• Work to complete
Repeat the listing beneath this line exactly, keeping every character.

- - -

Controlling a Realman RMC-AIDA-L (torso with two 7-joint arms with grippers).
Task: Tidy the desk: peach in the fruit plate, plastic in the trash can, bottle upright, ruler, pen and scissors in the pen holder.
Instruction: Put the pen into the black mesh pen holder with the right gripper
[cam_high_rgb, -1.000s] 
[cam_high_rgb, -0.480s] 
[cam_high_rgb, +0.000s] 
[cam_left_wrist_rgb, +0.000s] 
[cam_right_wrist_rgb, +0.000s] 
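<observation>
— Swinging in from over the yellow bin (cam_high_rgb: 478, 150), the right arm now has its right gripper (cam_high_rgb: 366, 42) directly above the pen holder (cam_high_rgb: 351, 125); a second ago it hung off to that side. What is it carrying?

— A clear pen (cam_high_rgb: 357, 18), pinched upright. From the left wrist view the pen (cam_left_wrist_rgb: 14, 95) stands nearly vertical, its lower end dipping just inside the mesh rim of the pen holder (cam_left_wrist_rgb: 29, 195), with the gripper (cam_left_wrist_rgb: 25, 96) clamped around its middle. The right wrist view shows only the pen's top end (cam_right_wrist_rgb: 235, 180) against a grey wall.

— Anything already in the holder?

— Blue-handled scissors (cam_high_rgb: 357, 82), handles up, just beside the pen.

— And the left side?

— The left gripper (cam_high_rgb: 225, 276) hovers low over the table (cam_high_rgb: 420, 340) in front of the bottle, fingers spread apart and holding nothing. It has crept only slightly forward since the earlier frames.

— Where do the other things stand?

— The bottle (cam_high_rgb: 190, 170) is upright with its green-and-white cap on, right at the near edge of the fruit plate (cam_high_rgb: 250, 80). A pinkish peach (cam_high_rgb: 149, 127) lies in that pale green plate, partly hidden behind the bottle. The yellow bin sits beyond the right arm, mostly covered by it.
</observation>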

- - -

• Exercise solution
Controlling a Realman RMC-AIDA-L (torso with two 7-joint arms with grippers).
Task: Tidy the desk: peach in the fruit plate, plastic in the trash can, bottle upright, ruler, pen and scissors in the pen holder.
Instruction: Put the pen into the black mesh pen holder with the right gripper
[cam_high_rgb, -1.000s] 
[cam_high_rgb, -0.480s] 
[cam_high_rgb, +0.000s] 
[cam_left_wrist_rgb, +0.000s] 
[cam_right_wrist_rgb, +0.000s] 
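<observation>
— Swinging in from over the yellow bin (cam_high_rgb: 478, 150), the right arm now has its right gripper (cam_high_rgb: 366, 42) directly above the pen holder (cam_high_rgb: 351, 125); a second ago it hung off to that side. What is it carrying?

— A clear pen (cam_high_rgb: 357, 18), pinched upright. From the left wrist view the pen (cam_left_wrist_rgb: 14, 95) stands nearly vertical, its lower end dipping just inside the mesh rim of the pen holder (cam_left_wrist_rgb: 29, 195), with the gripper (cam_left_wrist_rgb: 25, 96) clamped around its middle. The right wrist view shows only the pen's top end (cam_right_wrist_rgb: 235, 180) against a grey wall.

— Anything already in the holder?

— Blue-handled scissors (cam_high_rgb: 357, 82), handles up, just beside the pen.

— And the left side?

— The left gripper (cam_high_rgb: 225, 276) hovers low over the table (cam_high_rgb: 420, 340) in front of the bottle, fingers spread apart and holding nothing. It has crept only slightly forward since the earlier frames.

— Where do the other things stand?

— The bottle (cam_high_rgb: 190, 170) is upright with its green-and-white cap on, right at the near edge of the fruit plate (cam_high_rgb: 250, 80). A pinkish peach (cam_high_rgb: 149, 127) lies in that pale green plate, partly hidden behind the bottle. The yellow bin sits beyond the right arm, mostly covered by it.
</observation>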

The response to this exercise is finished.